Тем более что у меня и своих забот по горло.
Меня ведь ждет мой суперрепортаж!
Разоблачительная разгромная статья о мошеннике Алане Джексоне, которая непременно сделает меня звездой международной журналистики!
ГЛАВА 14
Вдверях кабинета главного редактора я столкнулась с его секретаршей, Диночкой, туповатой самовлюбленной обладательницей длиннющих ног, стервозного нрава и интеллекта дрессированного хомяка. Как назло, в руках эта орясина держала поднос, на котором стояли чашка из-под кофе, сахарница и вазочка с конфетами. Мне кажется, во всем виновата не моя порывистость, а ее тонкие высокие каблуки — не так-то просто балансировать с подносом в такой обувке. Столкновение наше было несильным, тем не менее, Диночка не удержала свою ношу, и посуда полетела на пол вместе с подносом. Чашка повела себя так, как и положено вести себя чашкам в подобной ситуации — бесцеремонно разбилась на несколько крупных кусков. Остатки кофе украсили светло-персиковый ковролин причудливым пятном, напоминающим очертания африканского континента.
Почему-то Диночка решила, что во всем виновата я.
— Смотреть под ноги надо, когда так несешься, — прошипела она, — кстати, на твоем месте я бы так не торопилась.
— Это еще почему?
— На этот раз наш Максим Леонидович наконец решился избавиться от балласта, — радостно ответила она.
Интересно, что может внушить такой оптимизм человеку, которому предстоит наманикюренными своими пальчиками отдраивать испачканный ковер?
— От какого еще балласта? — устало спросила я.
— От тебя, — рассмеялась Диночка, — даже стажерам-первокурсникам известно, что главный балласт нашей редакции — это Саша Кашеварова!

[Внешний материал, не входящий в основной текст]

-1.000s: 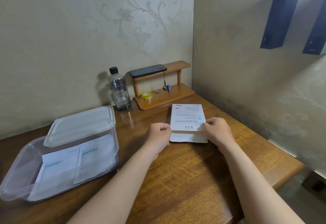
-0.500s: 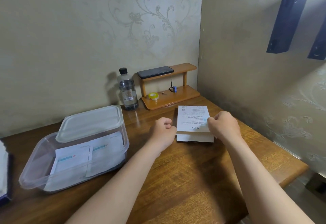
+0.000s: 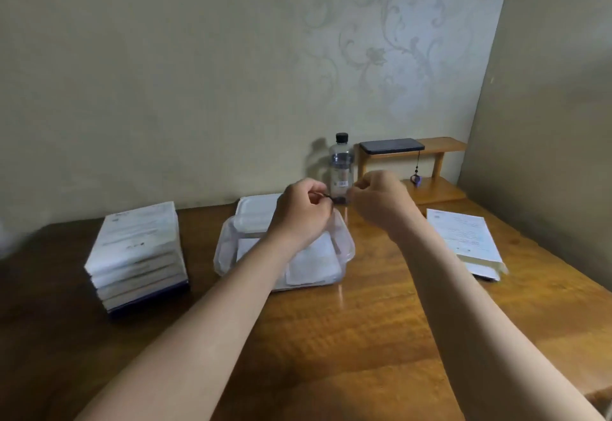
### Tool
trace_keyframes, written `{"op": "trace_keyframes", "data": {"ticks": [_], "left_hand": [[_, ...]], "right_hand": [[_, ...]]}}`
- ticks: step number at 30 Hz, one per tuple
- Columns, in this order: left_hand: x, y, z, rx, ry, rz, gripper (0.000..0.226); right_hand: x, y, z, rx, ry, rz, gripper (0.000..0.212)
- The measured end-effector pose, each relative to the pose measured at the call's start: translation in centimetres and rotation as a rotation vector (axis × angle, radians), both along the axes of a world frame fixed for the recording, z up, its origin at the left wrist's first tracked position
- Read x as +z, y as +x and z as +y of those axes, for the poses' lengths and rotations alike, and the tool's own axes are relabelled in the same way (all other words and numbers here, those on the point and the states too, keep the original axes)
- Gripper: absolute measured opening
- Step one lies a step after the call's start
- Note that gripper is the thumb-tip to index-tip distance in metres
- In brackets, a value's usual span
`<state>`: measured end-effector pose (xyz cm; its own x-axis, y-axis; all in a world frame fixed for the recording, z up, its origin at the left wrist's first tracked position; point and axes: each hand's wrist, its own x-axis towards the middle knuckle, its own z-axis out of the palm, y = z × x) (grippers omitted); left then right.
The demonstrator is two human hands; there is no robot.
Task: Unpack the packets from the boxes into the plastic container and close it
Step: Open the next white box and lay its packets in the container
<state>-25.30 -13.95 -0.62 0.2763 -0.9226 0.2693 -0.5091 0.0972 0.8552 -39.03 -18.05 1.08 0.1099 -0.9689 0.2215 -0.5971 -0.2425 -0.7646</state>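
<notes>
I see my left hand and right hand close together above the plastic container, fingers curled in; whether they pinch anything I cannot tell. The container sits mid-worktop beneath them, packets inside, lid across its far end, apart from the fingers

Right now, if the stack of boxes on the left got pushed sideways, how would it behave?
The stack of boxes looks unevenly piled, so upper boxes would probably slide off separately. They look like thin card, likely light. The glossy wooden table may let the bottom one skid.
</notes>
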Motion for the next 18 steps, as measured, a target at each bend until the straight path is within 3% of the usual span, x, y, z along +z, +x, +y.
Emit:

Признаюсь честно, меня немного задела снисходительная насмешливость юной стервы. Да как она может так со мной?! Да когда я была уже личностью и впервые поцеловалась не с помидором, вечным поцелуйным тренажером неопытных особ пионерского возраста, она еще носила синтетические бантики в косах. Но отчаиваться я не собиралась. Даже если Степашкин и правда решился на мое увольнение, он мигом все переиграет, когда узнает об эксклюзивном материале, который я собираюсь написать.
Если честно, я даже немного нервничала. Я чувствовала себя крутой журналисткой из кино, которая серьезно нахмурившись, выкладывает шефу невероятные факты, после чего он жмет ей руку, уважительно, как равной.
Я вошла в кабинет Степашкина и остолбенела.
На столе стояла трехлитровая банка, а в ней — пышный букет бархатистых роз. Я машинально посчитала — пять, семь, одиннадцать — ого! — целых семнадцать штук. Не иначе как наш офисный брюзга собрался на балетную премьеру, и надеется вручить это недолговечное великолепие как минимум Волочковой. А может быть, у него у самого какое-то торжество, и незнакомый добряк подарил букетик ему, Степашкину. Вот наивный чудак, не догадался, что такие люди, как Максим Леонидович, ко всем проявлениям живой природы относятся весьма скептически. И потом, у него, кажется, вообще на цветы аллергия — во всяком случае, в степашкинском кабинете не сыщешь не то чтобы неприхотливой гардении, но даже скучного кактуса.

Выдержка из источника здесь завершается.